Explorer of Enceladus and Titan (E^{2}T) is a space mission concept that would investigate the evolution and habitability of the Saturnian satellites Enceladus and Titan and is proposed by the European Space Agency in collaboration with NASA.

The proposed mission would address key scientific questions regarding extraterrestrial habitability, abiotic/prebiotic chemistry and emergence of life, which are among the highest priorities of ESA's Cosmic Vision program.

== Overview ==
The Explorer of Enceladus and Titan (E^{2}T) orbiter was first proposed in 2017 as a medium-class mission led by the European Space Agency in collaboration with NASA in response to ESA's M5 Cosmic Vision programme.

Both Enceladus and Titan harbour subsurface oceans that are prime environments in which to investigate the conditions for the emergence of life and the habitability potential of ocean worlds as well as the origin and evolution of unique complex planetary systems.

== Goals ==
The E^{2}T mission has three scientific goals:
- Investigate the origin and evolution of volatile-rich icy worlds by examining both Enceladus and Titan
- Investigate the habitability and potential for life in ocean worlds on both Enceladus and Titan
- Investigate Titan as an Earth-like world with an evolving climate and landscape.

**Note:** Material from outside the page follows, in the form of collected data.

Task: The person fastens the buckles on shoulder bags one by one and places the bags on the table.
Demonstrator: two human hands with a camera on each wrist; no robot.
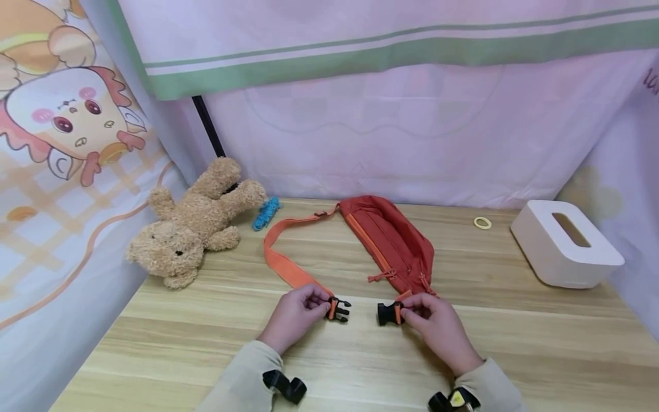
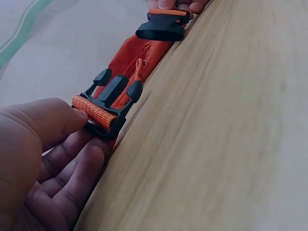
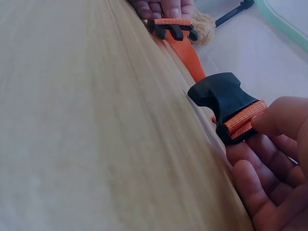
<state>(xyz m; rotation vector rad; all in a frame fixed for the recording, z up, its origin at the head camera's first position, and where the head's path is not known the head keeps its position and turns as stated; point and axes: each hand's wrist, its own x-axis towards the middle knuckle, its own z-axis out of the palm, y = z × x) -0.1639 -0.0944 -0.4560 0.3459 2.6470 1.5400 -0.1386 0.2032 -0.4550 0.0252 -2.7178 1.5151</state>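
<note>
Head view overhead; wrist views close, opposed.

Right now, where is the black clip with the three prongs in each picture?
Head view: the pronged clip sits low in the middle, pinched by the left hand.
Left wrist view: left of centre, at the thumb.
Right wrist view: top centre, far away.
Shared landmark: the orange strap threaded through it.

On the bench (image 1: 515, 343): waist bag (image 1: 391, 240) at centre, its strap (image 1: 283, 257) looping left; pronged buckle half (image 1: 338, 309) and socket half (image 1: 388, 313) apart at the near edge; stuffed bear (image 1: 195, 223) far left; tissue box (image 1: 563, 243) far right, small ring (image 1: 482, 223) just left of it
</note>
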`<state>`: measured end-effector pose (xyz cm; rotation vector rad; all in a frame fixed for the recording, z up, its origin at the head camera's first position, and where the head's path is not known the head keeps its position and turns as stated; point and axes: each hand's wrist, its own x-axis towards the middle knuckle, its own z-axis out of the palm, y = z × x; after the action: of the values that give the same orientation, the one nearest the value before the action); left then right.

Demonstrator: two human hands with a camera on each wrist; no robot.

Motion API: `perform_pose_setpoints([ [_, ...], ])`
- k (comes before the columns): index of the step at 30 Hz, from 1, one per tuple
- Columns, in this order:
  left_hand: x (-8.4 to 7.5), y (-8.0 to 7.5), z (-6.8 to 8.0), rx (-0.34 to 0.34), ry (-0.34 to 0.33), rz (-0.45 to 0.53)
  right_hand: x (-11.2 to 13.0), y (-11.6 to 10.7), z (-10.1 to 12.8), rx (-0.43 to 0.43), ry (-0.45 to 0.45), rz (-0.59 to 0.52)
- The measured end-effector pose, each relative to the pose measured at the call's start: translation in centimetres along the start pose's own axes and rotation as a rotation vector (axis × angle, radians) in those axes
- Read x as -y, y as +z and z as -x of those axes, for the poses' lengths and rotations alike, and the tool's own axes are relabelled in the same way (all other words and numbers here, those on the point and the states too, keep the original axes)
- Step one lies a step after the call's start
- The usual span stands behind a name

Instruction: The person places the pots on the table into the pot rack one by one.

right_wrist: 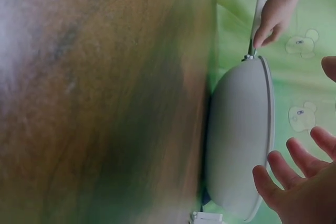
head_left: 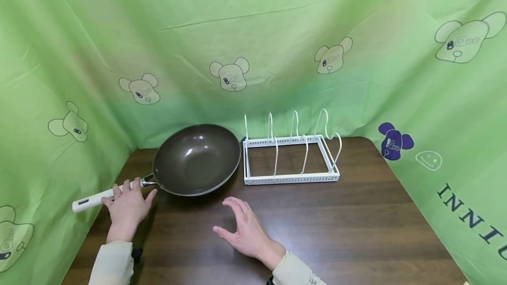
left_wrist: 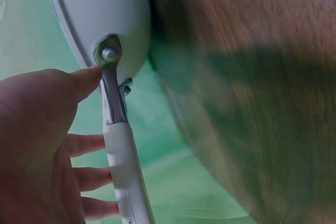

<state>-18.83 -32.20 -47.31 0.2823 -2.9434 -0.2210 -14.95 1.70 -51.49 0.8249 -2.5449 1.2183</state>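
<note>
A wok (head_left: 196, 159) with a dark inside and a pale outer wall (right_wrist: 239, 135) sits at the back left of the wooden table. Its white handle (head_left: 93, 200) points left, out past the table edge. My left hand (head_left: 128, 208) lies with its fingers on that handle near the metal neck (left_wrist: 113, 98), the thumb spread away from the fingers. Over the table in front of the wok is my right hand (head_left: 247, 230), holding nothing, its thumb and fingers spread apart.
To the right of the wok stands a white pan rack (head_left: 293, 179) with upright wire dividers, close to the wok's rim. A green curtain (head_left: 253, 25) with bear-head prints surrounds the table (head_left: 336, 223) at the back and sides.
</note>
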Motion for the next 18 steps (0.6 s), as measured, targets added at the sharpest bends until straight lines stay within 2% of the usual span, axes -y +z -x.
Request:
perform_pose_setpoints([
  [11,-0.4,-0.8,2.2,-0.064,0.047,-0.050,0.2,0.3,-0.1,-0.005,0.081,-0.066],
  [18,-0.6,-1.3,4.0,-0.078,0.064,-0.056,0.2,0.3,-0.2,0.008,0.094,-0.088],
])
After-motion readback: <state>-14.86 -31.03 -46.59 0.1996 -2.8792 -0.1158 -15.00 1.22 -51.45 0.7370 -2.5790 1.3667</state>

These goals would be accomplished by measuring the nature, abundance and isotopic properties of solid- and vapor-phase species in Enceladus's plumes and Titan's upper atmosphere.

== Conceptual payload ==
The payload would provide in-situ sampling, high-resolution imaging and radio science measurements from multiple flybys of Enceladus and Titan using a solar-electric powered spacecraft in orbit around Saturn. The two main instruments proposed are the Ion and Neutral Gas Mass Spectrometer (INMS) and the Enceladus Icy Jet Analyzer (ENIJA); these high resolution mass spectrometers would provide the data needed to discern the subtle details of the aqueous environment of Enceladus from plume sampling and of the complex pre-biotic chemistry occurring in Titan's atmosphere.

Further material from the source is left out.